Dr. Andy

Reflections on medicine and biology among other things

Friday, December 16, 2005

Socialized medicine and free speech

A Norwegian doctor is the subject of an ethics complaint for publically objecting to rationing of medical care. The doctor, Sverre Kjeldsen, disagreed witht the government dictating that cheap diuretics had to be used as the first line agents in patients with hypertension.
The news report that provoked the case was a front page news story in a Norwegian national newspaper, Dagbladet, published on 11 February 2004. In the report Sverre Kjeldsen, professor of cardiology at the University of Oslo, was quoted as saying that “the authorities urge us to kill the patients with pure rat poison,” in an article that suggested that high doses of cheap thiazides worked in a similar way to rat poison.

The news story came after a change in drug regulations made by the Norwegian parliament in 2004, making low dosage thiazides the treatment of first choice for the management of hypertension. Doctors have to prescribe them unless they can give an explicit medical reason for making another choice
The journalist got the story badly wrong as thiazides do not work like rat poison; instead, a common medication to prevent clots (aka "thin the blood") called warfarin (or coumadin) is also used as a rat poison (more here).

I don't have an informed opinion on what medicine should be used first for hypertension, but I find it troubling that critics of government dictated health care decisions face "ethics" charges for speaking out.

1 Comments:

At 8:01 PM, Anonymous Anonymous said...

I supose it is the mild irritation of seeing, yet again, the expression "socialised medicine" used to suggest that such systems are the ONLY ones that ration medicine that makes me want to comment.

No country in the world can afford to provide the "ulimate" in health care to all its citizens.
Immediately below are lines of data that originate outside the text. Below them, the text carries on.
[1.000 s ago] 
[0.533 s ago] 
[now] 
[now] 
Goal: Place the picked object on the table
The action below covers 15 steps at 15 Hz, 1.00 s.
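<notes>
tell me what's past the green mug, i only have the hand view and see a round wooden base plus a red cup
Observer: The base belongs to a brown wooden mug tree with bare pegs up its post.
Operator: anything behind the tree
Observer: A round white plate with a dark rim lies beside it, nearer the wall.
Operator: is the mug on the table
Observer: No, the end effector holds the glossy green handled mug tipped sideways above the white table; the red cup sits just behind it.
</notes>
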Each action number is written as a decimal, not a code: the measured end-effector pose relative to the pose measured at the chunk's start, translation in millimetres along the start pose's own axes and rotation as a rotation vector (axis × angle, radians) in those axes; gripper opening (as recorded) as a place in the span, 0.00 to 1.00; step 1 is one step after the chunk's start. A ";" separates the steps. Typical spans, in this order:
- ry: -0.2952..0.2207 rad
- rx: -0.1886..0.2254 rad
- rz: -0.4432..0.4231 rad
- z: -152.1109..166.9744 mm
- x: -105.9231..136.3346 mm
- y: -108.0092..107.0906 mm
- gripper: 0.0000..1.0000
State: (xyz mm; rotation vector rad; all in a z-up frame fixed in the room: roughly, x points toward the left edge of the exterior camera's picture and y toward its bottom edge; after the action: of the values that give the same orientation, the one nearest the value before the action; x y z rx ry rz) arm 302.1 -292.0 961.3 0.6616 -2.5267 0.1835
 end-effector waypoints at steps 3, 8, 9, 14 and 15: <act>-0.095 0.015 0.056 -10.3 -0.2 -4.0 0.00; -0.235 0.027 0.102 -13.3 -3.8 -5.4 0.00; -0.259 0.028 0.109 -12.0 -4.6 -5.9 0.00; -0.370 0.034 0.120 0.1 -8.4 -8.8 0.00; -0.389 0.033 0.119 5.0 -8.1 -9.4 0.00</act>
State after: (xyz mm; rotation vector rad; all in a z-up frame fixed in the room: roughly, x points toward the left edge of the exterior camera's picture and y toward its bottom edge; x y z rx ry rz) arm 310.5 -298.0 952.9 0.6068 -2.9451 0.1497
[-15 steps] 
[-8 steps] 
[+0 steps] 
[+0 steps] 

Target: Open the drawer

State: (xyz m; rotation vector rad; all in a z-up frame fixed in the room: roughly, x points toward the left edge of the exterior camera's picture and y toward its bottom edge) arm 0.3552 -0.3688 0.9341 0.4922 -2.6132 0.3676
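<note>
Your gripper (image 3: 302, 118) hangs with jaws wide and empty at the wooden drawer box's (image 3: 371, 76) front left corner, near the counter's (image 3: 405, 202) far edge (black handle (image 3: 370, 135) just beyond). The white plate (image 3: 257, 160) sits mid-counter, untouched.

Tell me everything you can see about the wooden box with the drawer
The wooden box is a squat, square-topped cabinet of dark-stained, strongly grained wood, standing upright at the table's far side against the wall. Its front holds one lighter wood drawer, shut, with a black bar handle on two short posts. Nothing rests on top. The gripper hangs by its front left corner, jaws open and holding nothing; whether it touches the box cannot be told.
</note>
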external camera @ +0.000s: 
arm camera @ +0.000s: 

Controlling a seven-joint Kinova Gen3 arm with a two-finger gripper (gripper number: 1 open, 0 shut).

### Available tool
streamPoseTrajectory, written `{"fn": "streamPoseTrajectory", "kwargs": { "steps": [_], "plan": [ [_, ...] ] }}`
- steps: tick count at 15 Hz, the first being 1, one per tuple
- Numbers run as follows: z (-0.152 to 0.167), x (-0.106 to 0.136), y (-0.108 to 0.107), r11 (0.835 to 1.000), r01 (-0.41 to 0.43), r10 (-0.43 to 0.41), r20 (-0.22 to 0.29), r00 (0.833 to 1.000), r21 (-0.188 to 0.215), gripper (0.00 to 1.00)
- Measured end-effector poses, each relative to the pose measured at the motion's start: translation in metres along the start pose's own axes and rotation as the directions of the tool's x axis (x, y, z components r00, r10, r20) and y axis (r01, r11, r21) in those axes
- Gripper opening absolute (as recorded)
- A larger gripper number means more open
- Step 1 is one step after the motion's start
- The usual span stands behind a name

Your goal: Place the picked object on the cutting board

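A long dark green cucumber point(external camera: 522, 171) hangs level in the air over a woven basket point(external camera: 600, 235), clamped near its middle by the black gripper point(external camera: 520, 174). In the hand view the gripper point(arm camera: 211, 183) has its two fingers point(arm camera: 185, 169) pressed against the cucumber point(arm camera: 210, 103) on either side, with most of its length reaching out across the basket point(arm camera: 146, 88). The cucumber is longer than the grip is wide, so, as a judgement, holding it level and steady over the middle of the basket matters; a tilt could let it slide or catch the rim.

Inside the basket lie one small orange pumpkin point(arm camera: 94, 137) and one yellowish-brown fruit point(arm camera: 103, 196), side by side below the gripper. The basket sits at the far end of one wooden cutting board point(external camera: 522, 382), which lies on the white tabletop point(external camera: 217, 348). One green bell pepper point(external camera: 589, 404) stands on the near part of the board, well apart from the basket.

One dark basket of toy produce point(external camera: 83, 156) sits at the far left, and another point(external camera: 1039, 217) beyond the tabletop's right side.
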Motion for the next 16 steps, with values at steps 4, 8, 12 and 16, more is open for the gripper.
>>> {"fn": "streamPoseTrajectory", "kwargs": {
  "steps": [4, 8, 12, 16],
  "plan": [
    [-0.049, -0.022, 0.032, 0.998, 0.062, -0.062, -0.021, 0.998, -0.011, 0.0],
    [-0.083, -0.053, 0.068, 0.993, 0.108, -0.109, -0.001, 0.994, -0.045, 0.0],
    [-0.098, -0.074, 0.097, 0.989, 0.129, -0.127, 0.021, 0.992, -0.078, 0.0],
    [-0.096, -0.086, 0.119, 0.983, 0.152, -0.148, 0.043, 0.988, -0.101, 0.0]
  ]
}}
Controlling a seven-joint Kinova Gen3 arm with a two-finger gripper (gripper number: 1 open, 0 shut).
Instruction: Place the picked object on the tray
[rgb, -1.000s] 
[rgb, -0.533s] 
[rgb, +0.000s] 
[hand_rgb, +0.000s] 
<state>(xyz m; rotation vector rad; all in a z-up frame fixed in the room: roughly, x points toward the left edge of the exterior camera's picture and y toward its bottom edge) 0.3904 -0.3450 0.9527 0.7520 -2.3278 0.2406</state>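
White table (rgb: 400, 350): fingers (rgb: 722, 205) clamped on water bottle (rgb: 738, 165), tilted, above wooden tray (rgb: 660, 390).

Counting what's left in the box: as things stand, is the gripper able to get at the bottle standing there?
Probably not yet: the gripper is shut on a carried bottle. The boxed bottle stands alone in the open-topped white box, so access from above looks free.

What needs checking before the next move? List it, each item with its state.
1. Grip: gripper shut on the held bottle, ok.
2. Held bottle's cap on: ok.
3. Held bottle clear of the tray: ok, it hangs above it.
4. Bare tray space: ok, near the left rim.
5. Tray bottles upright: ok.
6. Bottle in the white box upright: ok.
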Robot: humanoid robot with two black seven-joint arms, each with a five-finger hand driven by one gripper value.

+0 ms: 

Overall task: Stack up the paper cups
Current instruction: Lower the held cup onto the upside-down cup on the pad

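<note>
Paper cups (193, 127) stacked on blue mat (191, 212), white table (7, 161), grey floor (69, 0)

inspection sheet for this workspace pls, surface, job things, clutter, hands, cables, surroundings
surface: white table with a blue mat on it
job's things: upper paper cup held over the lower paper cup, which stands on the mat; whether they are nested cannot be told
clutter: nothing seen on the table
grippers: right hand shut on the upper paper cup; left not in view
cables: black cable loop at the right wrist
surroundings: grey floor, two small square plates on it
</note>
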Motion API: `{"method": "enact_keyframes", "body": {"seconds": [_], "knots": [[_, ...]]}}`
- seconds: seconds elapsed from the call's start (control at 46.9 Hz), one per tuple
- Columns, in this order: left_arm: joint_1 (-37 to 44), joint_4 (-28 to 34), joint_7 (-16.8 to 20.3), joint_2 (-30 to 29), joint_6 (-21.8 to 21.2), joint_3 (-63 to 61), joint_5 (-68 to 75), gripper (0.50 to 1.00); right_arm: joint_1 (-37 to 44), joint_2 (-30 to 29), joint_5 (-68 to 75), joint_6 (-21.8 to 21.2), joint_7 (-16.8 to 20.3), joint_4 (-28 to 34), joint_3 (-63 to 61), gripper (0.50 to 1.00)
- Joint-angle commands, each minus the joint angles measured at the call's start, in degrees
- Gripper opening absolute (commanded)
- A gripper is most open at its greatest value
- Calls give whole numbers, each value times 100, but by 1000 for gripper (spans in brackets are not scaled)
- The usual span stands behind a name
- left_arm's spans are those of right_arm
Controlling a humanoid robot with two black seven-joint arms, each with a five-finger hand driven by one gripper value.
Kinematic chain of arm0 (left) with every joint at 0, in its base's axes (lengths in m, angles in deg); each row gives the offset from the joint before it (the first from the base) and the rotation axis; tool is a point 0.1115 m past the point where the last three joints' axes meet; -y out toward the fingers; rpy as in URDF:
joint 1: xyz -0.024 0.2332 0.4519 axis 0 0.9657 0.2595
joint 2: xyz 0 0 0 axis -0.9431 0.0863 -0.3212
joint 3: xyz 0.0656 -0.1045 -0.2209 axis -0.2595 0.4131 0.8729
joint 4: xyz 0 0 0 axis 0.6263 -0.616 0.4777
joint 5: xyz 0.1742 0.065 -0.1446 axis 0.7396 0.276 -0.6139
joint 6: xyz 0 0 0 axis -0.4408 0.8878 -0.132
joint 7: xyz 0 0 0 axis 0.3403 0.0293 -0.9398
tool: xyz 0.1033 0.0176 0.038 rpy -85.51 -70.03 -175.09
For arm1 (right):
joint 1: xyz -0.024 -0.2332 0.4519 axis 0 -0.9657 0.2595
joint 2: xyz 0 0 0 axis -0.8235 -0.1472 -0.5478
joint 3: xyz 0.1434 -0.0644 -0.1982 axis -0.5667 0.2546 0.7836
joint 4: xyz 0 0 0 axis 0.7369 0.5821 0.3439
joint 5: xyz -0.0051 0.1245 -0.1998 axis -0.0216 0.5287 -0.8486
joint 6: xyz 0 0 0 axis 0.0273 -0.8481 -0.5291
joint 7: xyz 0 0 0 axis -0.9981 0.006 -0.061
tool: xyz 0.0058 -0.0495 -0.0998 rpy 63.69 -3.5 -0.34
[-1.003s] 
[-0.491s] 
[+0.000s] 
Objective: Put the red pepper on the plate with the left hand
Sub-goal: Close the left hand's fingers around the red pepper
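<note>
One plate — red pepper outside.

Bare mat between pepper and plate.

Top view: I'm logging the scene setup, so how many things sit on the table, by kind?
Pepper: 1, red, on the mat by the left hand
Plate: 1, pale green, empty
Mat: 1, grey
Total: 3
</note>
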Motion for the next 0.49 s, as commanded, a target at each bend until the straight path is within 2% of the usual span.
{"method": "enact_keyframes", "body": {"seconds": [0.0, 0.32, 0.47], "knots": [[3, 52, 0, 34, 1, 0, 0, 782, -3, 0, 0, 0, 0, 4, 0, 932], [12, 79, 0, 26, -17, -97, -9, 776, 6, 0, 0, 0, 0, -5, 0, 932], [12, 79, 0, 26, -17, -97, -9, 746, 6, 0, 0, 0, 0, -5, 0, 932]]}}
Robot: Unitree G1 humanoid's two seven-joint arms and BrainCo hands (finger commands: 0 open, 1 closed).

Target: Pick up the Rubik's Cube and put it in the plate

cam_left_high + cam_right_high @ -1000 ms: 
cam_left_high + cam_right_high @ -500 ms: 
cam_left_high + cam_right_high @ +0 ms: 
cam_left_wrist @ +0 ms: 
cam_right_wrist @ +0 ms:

It can be rationed by government policy, by waiting lists, or by front end cost as in the USA.

Compare the general medical care given in downtown Detroit or the South Side of Chicago to what is routinely available in Beverly Hills or the Hamptons.

The problems of insatiable demand and finite resources are universal; the way we all deal with them is different, but no one country or system has a monopoly of wisedom. If it did, we would all be copying it. But we can learn from each other.
Low dose thiazides may not be perfect, but it is a reasonable starting point, and no physician in Norway is compelled to use them, he/she merely has to justify why she is not using them.

I would like to see every physician in the USA give written justification for his/her use of ciprofloxacin which in the USA is currently grossly and inappropriately overprescribed for relatively trivial conditions.